▸ **ABOUT THIS EXERCISE**: Look below for the line containing "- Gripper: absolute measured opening"; from there, print each line exactly up to and including the line containing "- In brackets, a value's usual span", and stop.
*** Begin section ***
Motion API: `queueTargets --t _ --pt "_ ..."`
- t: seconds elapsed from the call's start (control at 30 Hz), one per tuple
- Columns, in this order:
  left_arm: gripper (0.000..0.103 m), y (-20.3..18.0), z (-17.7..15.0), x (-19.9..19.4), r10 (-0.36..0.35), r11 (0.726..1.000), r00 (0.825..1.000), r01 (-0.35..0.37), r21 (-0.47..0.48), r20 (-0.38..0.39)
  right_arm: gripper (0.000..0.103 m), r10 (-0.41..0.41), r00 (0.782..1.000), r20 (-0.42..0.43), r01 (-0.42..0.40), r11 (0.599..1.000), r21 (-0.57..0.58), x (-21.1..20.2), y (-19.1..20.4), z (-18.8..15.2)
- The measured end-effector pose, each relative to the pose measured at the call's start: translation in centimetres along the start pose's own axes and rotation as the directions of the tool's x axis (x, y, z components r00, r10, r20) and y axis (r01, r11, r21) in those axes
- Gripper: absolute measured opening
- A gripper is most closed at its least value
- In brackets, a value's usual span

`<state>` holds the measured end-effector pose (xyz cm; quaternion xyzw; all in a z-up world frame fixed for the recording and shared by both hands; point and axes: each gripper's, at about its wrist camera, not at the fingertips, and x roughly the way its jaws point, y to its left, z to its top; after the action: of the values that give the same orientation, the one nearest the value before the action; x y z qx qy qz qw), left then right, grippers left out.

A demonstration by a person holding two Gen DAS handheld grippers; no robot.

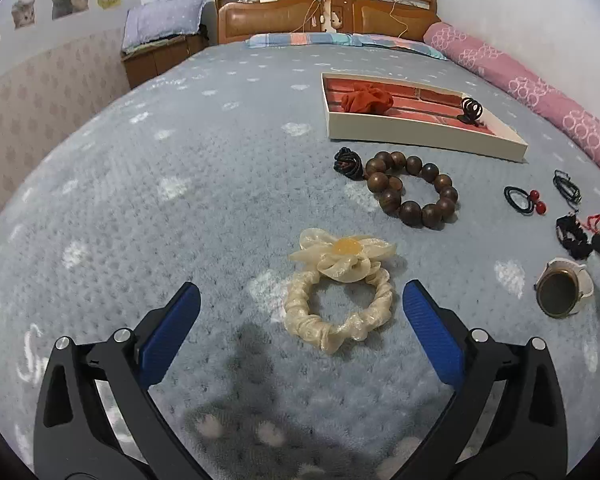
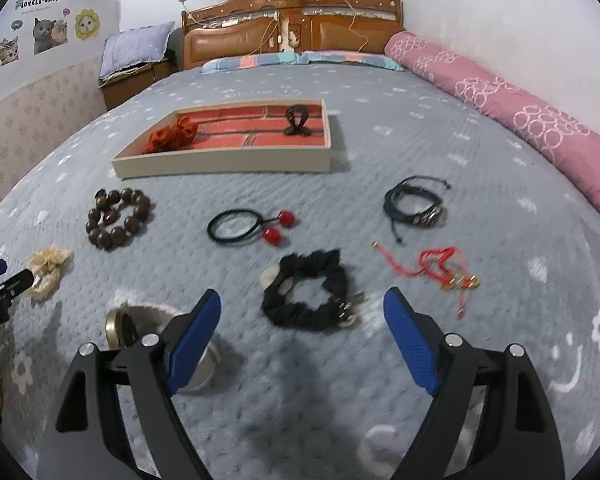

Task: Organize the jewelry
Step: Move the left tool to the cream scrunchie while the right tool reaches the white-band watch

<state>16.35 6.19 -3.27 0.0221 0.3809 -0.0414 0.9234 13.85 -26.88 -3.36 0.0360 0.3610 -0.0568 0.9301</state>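
A cream tray (image 1: 420,138) with a red brick-pattern floor lies on the bed and holds an orange scrunchie (image 1: 366,100) and a dark hair claw (image 1: 471,112). My left gripper (image 1: 302,300) is open, its jaws either side of a cream flower scrunchie (image 1: 340,292) just ahead. My right gripper (image 2: 302,308) is open just short of a black scrunchie (image 2: 308,296). Wooden bead bracelets (image 1: 414,188), a black tie with red balls (image 2: 252,226), a black cord bracelet (image 2: 414,206), a red string bracelet (image 2: 440,266) and a watch (image 1: 560,292) lie loose.
The grey blanket (image 1: 180,200) covers the bed. A pink bolster (image 2: 520,116) runs along the right side. The wooden headboard (image 2: 292,28) and a bedside cabinet (image 2: 132,76) stand at the back. A small dark hair tie (image 1: 347,162) lies by the beads.
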Motion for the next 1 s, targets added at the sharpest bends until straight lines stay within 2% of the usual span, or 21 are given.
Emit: queueTargets --t 0.13,0.4,0.6,0.9,1.0 --pt "0.098 0.7 0.0 0.2 -0.009 1.000 1.000 0.009 -0.026 0.004 0.082 0.005 1.000 -0.013 -0.005 1.000 0.001 0.6 0.7 -0.7" --pt "0.098 0.1 -0.1 1.0 -0.011 1.000 1.000 0.011 0.001 -0.020 0.082 0.006 1.000 -0.022 -0.006 0.999 -0.036 1.1 2.3 -0.9" --pt "0.096 1.2 0.0 1.6 -0.045 0.997 0.998 0.042 -0.057 -0.042 0.082 0.005 1.000 -0.030 -0.007 0.999 -0.041 1.3 2.7 -1.3" --pt "0.076 0.9 0.0 2.5 -0.068 0.997 0.994 0.065 -0.044 -0.083 0.080 0.007 0.998 -0.064 -0.011 0.999 -0.051 1.3 3.4 -2.1" --pt "0.071 1.1 0.1 3.0 -0.082 0.996 0.991 0.077 -0.052 -0.104 0.072 0.035 0.996 -0.086 -0.039 0.998 -0.041 1.6 3.3 -2.3"
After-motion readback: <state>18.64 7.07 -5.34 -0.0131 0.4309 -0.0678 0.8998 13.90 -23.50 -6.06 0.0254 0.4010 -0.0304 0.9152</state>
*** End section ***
▸ **EXERCISE OUTPUT**:
- Gripper: absolute measured opening
- A gripper is most closed at its least value
- In brackets, a value's usual span

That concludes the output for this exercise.